# [Your objective]
Within the material below, tally every line that holds the word "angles", then give the tally and nothing more.

________

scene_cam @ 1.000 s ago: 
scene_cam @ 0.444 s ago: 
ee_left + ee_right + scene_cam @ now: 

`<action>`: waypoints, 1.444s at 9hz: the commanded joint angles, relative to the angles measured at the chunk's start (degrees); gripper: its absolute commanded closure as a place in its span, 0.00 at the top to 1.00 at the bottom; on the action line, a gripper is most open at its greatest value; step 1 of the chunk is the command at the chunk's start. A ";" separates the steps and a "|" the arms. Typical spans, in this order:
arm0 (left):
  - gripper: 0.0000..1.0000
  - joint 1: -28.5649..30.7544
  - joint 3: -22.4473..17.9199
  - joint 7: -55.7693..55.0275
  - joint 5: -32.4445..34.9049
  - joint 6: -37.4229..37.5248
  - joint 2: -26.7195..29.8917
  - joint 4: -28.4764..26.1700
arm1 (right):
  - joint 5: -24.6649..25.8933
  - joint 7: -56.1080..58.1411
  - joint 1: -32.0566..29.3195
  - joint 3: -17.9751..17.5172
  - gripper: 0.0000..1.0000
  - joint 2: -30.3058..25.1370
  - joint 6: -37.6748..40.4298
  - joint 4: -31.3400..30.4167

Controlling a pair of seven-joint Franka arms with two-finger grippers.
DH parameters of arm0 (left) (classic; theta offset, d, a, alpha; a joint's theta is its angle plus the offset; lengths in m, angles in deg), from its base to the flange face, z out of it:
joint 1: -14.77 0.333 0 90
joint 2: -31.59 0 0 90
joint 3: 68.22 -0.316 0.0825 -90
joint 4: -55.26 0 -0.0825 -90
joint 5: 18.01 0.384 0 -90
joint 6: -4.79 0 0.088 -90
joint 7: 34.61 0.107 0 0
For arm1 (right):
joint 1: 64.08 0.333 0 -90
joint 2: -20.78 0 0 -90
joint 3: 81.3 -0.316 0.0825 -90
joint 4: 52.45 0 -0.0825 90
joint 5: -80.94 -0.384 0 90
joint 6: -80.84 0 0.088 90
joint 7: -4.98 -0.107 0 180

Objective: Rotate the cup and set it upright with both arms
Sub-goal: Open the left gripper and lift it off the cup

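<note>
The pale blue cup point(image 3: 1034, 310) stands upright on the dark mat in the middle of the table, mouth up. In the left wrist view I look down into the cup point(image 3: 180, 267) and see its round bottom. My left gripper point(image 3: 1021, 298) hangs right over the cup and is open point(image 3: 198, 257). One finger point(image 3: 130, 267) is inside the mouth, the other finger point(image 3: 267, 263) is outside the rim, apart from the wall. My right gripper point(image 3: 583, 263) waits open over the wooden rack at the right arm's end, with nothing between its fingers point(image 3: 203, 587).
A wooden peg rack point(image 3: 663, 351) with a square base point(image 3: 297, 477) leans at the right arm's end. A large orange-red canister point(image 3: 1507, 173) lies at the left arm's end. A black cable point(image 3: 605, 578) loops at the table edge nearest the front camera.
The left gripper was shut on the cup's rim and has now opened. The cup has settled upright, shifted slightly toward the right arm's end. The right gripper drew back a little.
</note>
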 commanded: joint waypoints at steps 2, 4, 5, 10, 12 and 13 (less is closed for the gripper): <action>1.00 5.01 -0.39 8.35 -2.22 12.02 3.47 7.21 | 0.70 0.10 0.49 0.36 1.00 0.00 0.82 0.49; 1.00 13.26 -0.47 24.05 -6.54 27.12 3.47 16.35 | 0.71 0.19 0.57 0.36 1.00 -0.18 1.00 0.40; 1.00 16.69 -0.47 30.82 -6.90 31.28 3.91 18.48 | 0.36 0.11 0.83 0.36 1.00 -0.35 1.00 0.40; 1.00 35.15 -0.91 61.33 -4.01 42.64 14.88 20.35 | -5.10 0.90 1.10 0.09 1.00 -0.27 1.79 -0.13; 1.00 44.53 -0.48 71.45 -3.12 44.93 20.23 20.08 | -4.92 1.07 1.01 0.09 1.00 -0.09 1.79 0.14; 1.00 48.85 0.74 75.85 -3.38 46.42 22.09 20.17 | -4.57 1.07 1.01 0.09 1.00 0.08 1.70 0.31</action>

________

# [Reply]
2